Yoga is wonderful. I’ve been taking classes fitfully since law school, back in 1985. I’ve gone for long periods, once a whole ten years, without a class, and it’s not quite like riding a bicycle but it’s close. I very much love your descriptions here because that’s exactly what yoga does for me, even if I couldn’t have expressed it so well before I read your piece here. (You have achieved every essayist’s real dream; saying something that perfectly expressed a reader’s thoughts in a way she only realized by reading your writing. Take a bow, kid!)

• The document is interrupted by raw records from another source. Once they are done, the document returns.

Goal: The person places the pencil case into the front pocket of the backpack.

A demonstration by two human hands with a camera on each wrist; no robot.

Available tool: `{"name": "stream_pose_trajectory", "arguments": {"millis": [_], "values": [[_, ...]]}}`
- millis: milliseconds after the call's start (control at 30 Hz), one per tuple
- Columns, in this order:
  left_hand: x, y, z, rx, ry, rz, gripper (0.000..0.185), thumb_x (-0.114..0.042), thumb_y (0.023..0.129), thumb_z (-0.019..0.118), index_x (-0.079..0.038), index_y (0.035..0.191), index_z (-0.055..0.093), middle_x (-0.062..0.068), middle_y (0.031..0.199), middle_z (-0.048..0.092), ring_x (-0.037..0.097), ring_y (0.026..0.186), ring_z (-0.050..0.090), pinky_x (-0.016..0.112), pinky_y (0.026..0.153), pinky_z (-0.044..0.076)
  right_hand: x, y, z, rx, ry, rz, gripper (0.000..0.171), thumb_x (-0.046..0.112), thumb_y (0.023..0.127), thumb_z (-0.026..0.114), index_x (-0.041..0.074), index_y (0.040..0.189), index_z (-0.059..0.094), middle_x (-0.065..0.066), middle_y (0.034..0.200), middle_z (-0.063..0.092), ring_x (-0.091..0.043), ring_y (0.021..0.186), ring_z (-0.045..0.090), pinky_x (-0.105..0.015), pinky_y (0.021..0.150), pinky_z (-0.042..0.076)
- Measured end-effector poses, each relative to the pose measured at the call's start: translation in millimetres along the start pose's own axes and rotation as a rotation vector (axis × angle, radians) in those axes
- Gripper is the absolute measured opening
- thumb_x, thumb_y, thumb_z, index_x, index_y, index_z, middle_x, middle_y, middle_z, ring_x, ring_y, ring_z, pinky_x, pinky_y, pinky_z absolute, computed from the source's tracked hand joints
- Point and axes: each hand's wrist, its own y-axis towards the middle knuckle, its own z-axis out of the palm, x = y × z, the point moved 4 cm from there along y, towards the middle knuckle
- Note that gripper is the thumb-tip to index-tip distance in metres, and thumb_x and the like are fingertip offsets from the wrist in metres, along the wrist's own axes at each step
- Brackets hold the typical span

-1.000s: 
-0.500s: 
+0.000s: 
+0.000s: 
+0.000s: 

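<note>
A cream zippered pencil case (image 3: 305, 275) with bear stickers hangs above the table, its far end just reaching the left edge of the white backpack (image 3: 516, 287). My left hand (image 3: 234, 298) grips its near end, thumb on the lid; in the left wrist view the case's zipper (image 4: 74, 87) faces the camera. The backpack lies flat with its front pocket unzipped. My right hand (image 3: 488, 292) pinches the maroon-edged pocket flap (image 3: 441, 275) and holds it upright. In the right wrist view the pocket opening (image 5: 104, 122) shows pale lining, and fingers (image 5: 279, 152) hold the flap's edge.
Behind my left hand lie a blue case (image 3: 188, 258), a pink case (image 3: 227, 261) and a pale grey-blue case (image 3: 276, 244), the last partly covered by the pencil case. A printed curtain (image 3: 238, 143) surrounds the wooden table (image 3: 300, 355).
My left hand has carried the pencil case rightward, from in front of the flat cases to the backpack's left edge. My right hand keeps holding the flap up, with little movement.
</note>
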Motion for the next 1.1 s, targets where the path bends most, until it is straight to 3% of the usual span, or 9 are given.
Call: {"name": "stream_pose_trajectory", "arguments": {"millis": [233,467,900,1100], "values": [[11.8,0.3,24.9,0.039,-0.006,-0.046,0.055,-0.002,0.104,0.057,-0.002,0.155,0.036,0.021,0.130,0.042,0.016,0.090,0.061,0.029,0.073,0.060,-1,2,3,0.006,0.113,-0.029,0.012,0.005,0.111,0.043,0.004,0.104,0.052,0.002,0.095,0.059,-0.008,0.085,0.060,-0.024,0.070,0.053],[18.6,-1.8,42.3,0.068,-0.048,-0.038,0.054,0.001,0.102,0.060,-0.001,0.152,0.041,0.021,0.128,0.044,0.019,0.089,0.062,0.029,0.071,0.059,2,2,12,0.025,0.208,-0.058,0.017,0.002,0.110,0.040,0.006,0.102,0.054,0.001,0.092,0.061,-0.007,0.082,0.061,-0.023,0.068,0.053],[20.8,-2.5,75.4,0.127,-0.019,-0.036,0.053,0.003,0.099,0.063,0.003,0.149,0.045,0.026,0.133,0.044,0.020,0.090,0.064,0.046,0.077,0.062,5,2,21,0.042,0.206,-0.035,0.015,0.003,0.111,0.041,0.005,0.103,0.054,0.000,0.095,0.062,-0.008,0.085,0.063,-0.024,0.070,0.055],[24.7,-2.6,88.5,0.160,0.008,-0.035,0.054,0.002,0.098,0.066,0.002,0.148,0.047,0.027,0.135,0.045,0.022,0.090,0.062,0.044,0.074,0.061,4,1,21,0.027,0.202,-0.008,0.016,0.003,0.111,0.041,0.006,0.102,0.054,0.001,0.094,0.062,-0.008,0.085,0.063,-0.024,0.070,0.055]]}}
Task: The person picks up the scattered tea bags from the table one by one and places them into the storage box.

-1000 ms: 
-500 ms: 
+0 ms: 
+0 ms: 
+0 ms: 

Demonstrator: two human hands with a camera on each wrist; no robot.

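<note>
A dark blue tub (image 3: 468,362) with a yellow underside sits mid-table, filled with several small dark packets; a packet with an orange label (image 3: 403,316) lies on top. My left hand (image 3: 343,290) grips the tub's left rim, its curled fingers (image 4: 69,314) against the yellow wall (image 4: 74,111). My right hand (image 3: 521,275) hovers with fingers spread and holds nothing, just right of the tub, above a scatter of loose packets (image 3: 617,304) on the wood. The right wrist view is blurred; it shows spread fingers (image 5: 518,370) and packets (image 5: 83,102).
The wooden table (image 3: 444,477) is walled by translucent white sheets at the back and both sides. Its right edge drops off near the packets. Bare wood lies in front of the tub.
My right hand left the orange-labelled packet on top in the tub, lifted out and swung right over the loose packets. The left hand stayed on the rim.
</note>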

For anyone who thinks yoga is some weird New Age-y pagan thing that will invite evil spirits, know that the modern version of it was invented based on 19th Century German ‘korpuskultur’ exercises and is roughly as religious as PE class. The originators certainly used some aspects of traditional Hindu meditation, but they deliberately faked the age of the practice as part of the campaign for Indian independence. Yoga was one part of a campaign to get respect for traditional Indian culture in response to British ideas about the inferiority of the peoples they were governing. (Fascinating history, by the way. I can recommend books!)
Anyway, enjoy your exercises! I’ll think about you on Wednesday during my class, when I’m crashed in shivasana.